Deseche el sobrenadante dejando 0,5 mililitros de medios. Resuspender el pellet celular por pipeteo suave y añadir un mililitro de tólomo de lelisis ACK. Suave girar el tubo e incubar a temperatura ambiente durante cinco minutos para realizar la lelisis de glóbulos rojos.
Después de cinco minutos en el búfer ACK, agregue nueve mililitros de DMEM a la muestra. Vuelva a colocar la tapa en los tubos e invierta suavemente los tubos para mezclar. Filtrar a través de un colador celular de 40 micras y recoger el filtrado en tubos cónicos de 15 mililitros.
Centrifugar los tubos a 400 g durante seis minutos y deseche el sobrenadante. Añadir un mililitro de tampón FACS y resuspend el pellet. A continuación, transfiéralo a un tubo de microcentrífuga de 1,5 mililitros.
Centrifugar de nuevo a 400 veces g durante cinco minutos. Deseche el sobrenadante y resuspender el pellet en 100 microlitros de tampón FACS. Una suspensión de una sola célula ya está lista para la tinción de anticuerpos.
Agregue un panel de anticuerpos humanos típico a las muestras del corazón de una a 50 dilución. Utilice diferentes anticuerpos para las células estromales y los macrófagos cardíacos murinos. Incubar durante 30 a 40 minutos a cuatro grados centígrados en la oscuridad.
Añadir un mililitro de tampón FACS, vórtice suave y centrífuga a 400 veces g durante cinco minutos. Repita este paso de lavado una segunda vez. A continuación, resuspender la muestra en 350 microlitros de tampón FACS y añadir DAPI para alcanzar una concentración final de un micromolar.

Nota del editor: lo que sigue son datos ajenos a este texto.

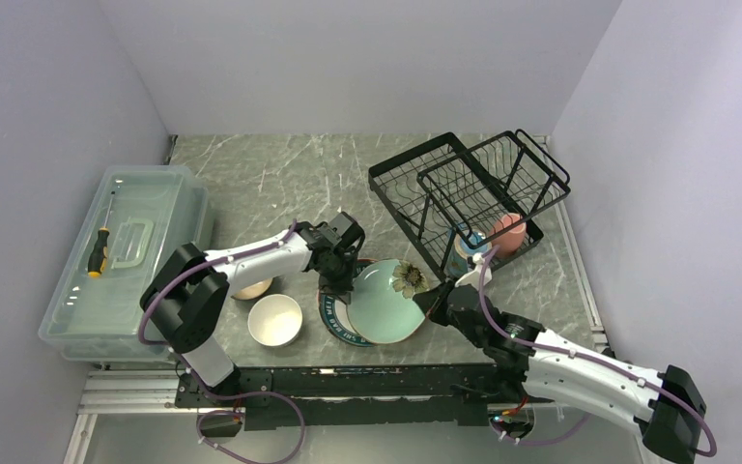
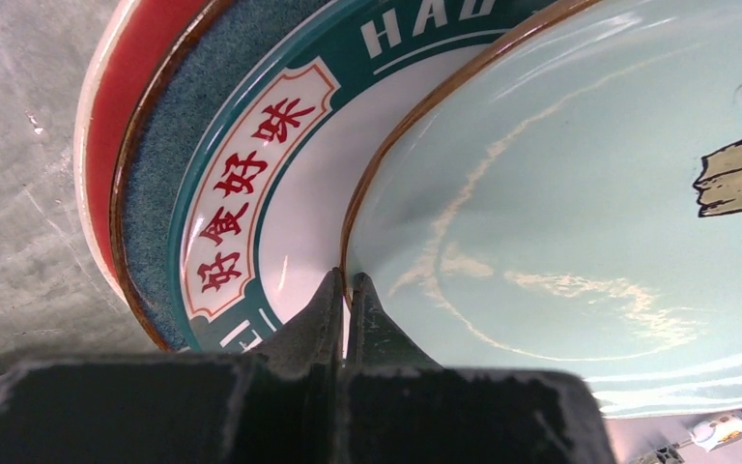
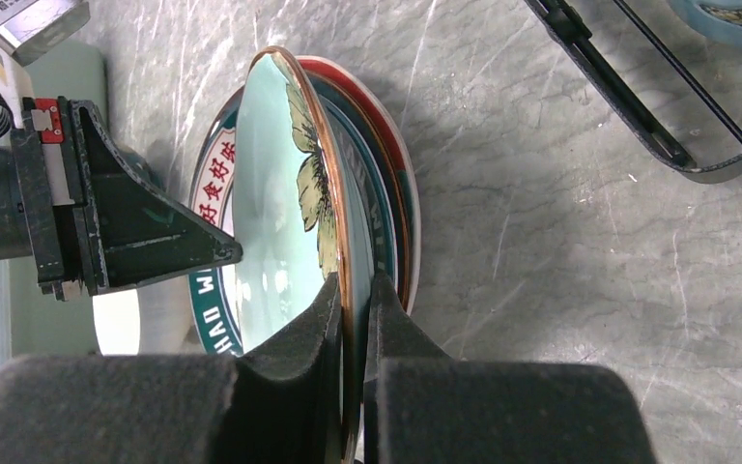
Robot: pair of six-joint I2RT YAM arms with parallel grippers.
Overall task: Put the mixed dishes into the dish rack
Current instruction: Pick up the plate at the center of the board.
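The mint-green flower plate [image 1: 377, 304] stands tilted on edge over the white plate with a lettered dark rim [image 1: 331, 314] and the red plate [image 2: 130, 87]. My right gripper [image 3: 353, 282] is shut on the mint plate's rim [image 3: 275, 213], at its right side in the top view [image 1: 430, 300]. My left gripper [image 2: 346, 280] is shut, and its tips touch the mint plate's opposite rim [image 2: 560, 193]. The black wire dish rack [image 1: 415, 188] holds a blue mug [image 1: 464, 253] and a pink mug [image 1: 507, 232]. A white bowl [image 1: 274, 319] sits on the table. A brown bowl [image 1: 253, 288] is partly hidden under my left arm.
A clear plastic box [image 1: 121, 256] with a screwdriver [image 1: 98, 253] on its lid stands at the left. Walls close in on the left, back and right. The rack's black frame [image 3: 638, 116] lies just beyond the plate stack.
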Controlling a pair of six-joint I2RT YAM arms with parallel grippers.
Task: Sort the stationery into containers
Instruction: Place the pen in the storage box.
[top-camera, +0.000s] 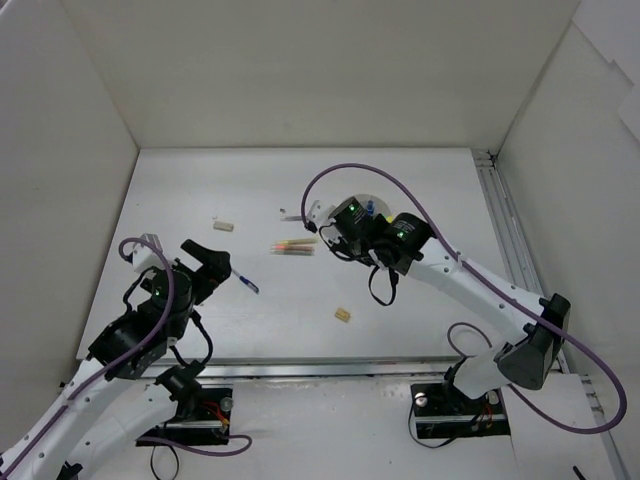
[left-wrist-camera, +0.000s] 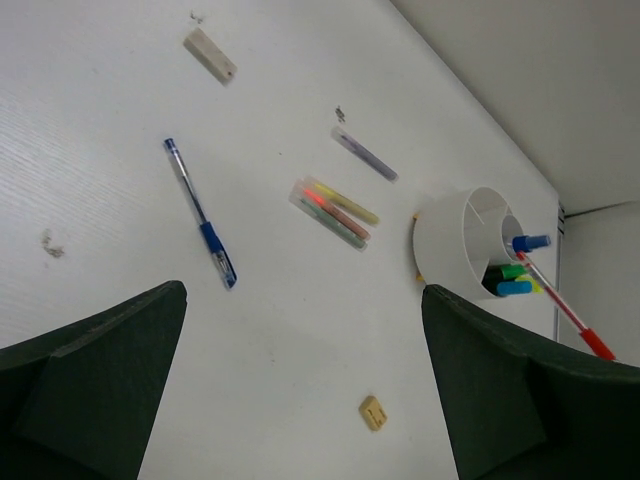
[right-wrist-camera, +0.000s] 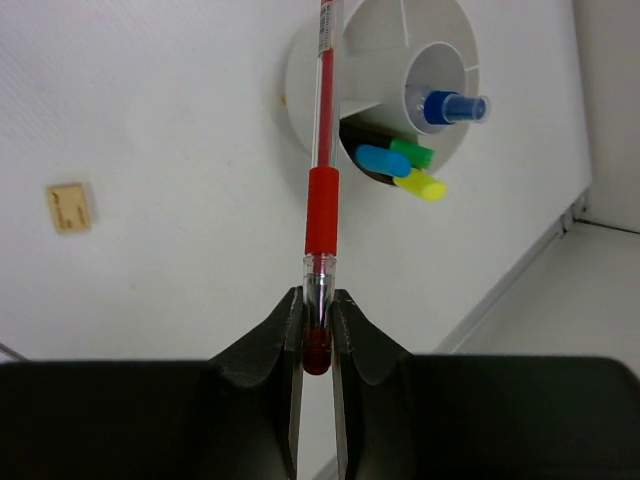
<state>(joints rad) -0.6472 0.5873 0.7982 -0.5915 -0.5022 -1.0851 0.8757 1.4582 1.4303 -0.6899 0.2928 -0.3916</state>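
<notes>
A white table (top-camera: 420, 300) filled the overhead view. Right of centre, the round white organizer (right-wrist-camera: 370, 60) was mostly hidden by the right arm. In the right wrist view it sat at the top of the frame, holding capped highlighters (right-wrist-camera: 400, 170) in one section and a blue-capped marker (right-wrist-camera: 455, 107) in its centre tube.

The right gripper (right-wrist-camera: 317, 310) was clamped on the very end of a red pen (right-wrist-camera: 322, 210), whose far end reached over the organizer's rim. The left gripper (left-wrist-camera: 303, 300), at lower left in the overhead view, had its jaws wide apart and empty.

A blue pen (left-wrist-camera: 200, 215) lay on the table just ahead of it, with a bundle of pastel pencils (left-wrist-camera: 335, 213) nearer the organizer and two small erasers (left-wrist-camera: 210, 55) well apart.

Held only by its tip, the red pen could likely swing. It probably needed tilting upright, with its free end sunk inside an open compartment before the jaws let go.
</notes>
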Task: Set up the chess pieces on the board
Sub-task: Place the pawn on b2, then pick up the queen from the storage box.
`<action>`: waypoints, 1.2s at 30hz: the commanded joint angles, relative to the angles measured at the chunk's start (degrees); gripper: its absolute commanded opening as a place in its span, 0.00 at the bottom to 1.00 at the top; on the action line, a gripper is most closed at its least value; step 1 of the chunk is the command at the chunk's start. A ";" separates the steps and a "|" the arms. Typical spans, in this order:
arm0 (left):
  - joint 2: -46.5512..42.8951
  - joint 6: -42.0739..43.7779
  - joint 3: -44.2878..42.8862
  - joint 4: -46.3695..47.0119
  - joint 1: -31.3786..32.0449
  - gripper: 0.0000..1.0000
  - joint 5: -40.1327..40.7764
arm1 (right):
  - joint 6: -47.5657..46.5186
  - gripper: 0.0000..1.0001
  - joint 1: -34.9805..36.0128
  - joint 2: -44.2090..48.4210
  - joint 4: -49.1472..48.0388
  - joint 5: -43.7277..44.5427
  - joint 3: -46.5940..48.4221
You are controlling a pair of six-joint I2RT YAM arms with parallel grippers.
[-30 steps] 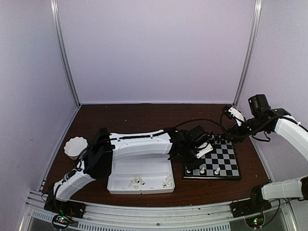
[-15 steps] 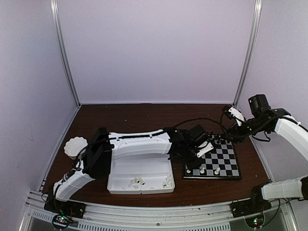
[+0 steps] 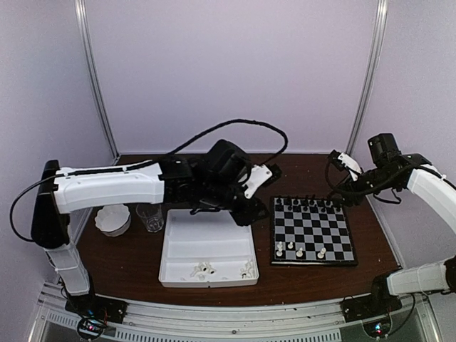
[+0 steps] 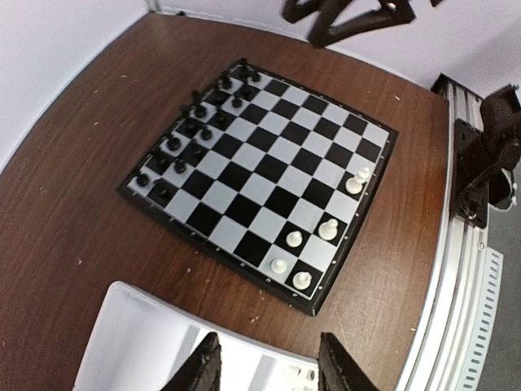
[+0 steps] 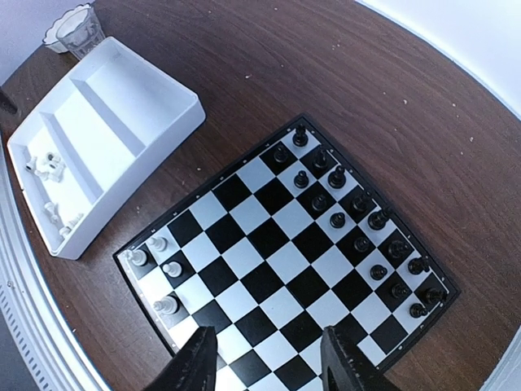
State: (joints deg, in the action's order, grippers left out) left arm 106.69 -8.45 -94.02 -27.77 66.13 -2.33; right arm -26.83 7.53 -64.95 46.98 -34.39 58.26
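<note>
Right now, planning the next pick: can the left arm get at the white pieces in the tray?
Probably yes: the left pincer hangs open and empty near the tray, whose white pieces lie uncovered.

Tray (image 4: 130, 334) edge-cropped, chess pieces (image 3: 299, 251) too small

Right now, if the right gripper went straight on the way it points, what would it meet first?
Probably the board: the right gripper is open and points down at bare squares, between the white pieces and the black pieces. Depth is unclear, but nothing shows in between.
</note>
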 commanded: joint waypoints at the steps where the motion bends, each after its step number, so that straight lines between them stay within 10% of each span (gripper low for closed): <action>1: -7.59 -7.69 14.13 2.76 -4.24 0.41 1.44 | -2.07 0.45 5.89 -2.85 2.28 -1.94 4.49; 17: -37.93 -26.97 42.90 2.92 -10.79 0.40 22.66 | 3.73 0.35 49.26 -38.16 0.93 3.03 24.84; 36: -50.05 -29.85 50.95 1.28 -10.85 0.41 28.53 | 24.67 0.44 56.61 -61.12 -1.74 9.20 41.43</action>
State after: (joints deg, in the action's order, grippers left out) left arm 56.99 -37.21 -44.56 -28.05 55.55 25.15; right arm -5.61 64.25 -125.16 45.36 -28.18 96.97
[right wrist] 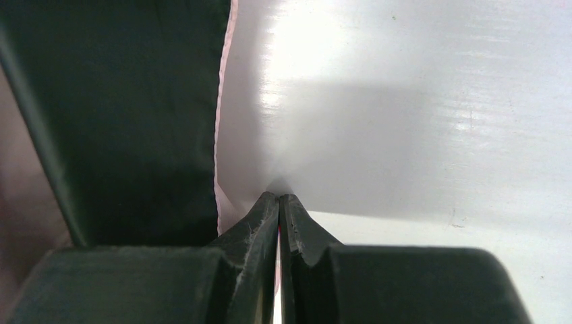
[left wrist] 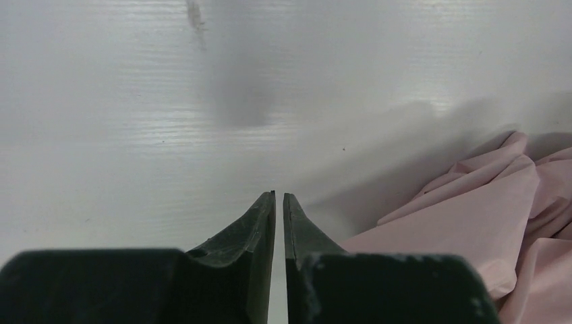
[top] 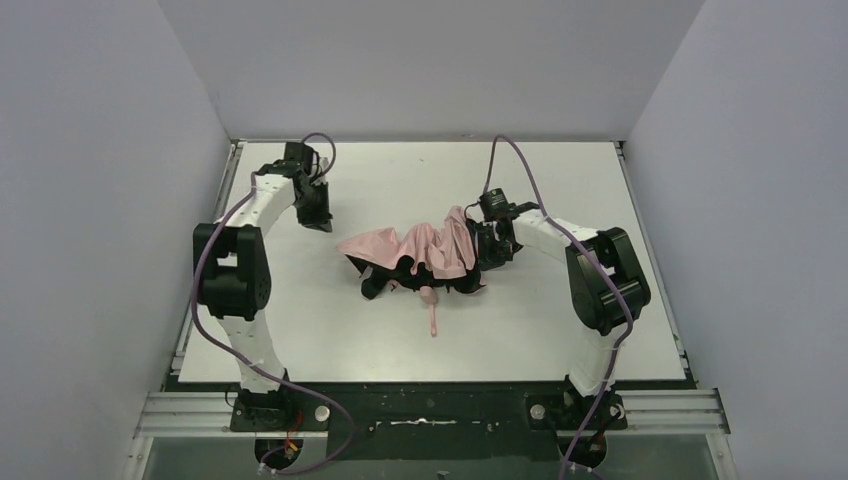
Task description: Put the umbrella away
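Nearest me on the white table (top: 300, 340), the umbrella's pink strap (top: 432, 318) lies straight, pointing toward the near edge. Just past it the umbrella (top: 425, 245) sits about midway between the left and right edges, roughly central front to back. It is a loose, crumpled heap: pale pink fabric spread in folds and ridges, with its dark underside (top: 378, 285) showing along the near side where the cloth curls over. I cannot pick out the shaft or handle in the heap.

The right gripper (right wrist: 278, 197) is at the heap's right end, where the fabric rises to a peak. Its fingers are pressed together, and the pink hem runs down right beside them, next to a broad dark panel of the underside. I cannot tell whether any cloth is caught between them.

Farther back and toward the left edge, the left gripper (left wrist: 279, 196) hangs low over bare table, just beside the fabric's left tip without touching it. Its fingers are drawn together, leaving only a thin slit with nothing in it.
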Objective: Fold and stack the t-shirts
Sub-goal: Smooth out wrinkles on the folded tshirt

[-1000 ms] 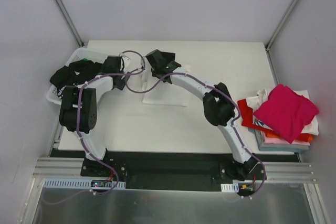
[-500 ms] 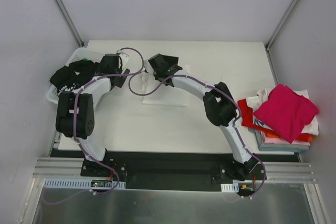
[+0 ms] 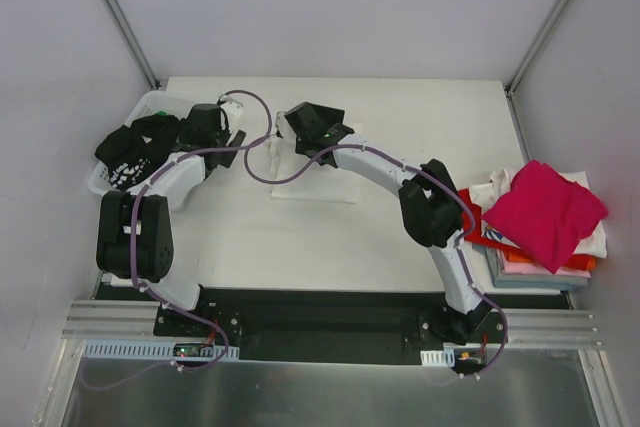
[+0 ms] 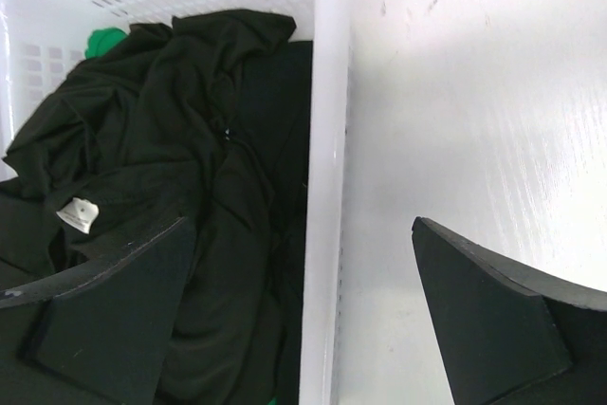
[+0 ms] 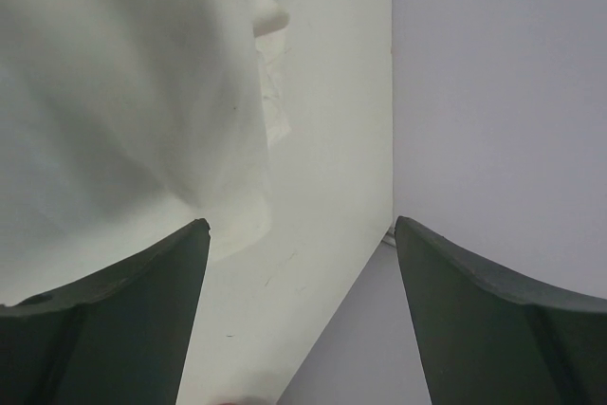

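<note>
A white t-shirt point(image 3: 315, 182) lies folded on the table point(image 3: 420, 117) in the middle; it fills the left of the right wrist view point(image 5: 114, 92). My right gripper point(image 3: 292, 119) point(image 5: 302, 223) is open and empty, over the shirt's far left corner. My left gripper point(image 3: 222, 135) point(image 4: 302, 225) is open and empty, its jaws either side of the white basket's right wall point(image 4: 327, 139). A black t-shirt point(image 3: 130, 147) point(image 4: 171, 139) lies crumpled in the basket point(image 3: 150, 102). A stack of t-shirts with a magenta one point(image 3: 545, 209) on top sits at the right edge.
Red point(image 3: 468, 219), white and orange shirts show under the magenta one. A bit of green cloth point(image 4: 104, 42) lies at the back of the basket. The table's far edge point(image 5: 391, 92) meets the grey wall just beyond my right gripper.
My left gripper has moved left, away from the white shirt's edge, to the basket wall. My right gripper has shifted slightly at the shirt's far corner.
</note>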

Las muestras ya están listas para el análisis FACS. En este protocolo, se logró el aislamiento de macrófagos del ratón y del miocardio humano. Esta figura muestra el núcleo LVAD humano no procesado y procesado.
Se presentó el esquema de medición para la clasificación de flujo de macrófagos humanos CCR2 negativos y CCR2 positivos del miocardio humano, así como para células estromales negativas CD45 de cardiomiopatía isquémica humana. Las imágenes de las células CD45 positivas y CD45 teñidas de Wright muestran una membrana celular intacta que indica viabilidad. El esquema de gating para ordenar los macrófagos de un corazón de ratón también tuvo éxito.
El peso del tejido utilizado para la reacción enzimática es fundamental para una digestión eficiente. No utilice más de 200 miligramos de tejido para las concentraciones enzimáticas indicadas en el protocolo. Después de este método, las células se pueden cultivar para ensayos de estimulación in vitro.
Las células se pueden ordenar para la secuenciación de ARN a granel o la secuenciación de una sola célula. Este método ha servido como una técnica invaluable en el descubrimiento de la heterogeneidad de macrófagos previamente no reconocidos que está presente en el corazón humano sano o enfermo. Usando este método seguido de secuenciación de una sola célula, se están llevando a cabo estudios para descubrir cómo varias células inmunes y no no no- no+ nulas varían desde el corazón enfermo en comparación con el corazón sano.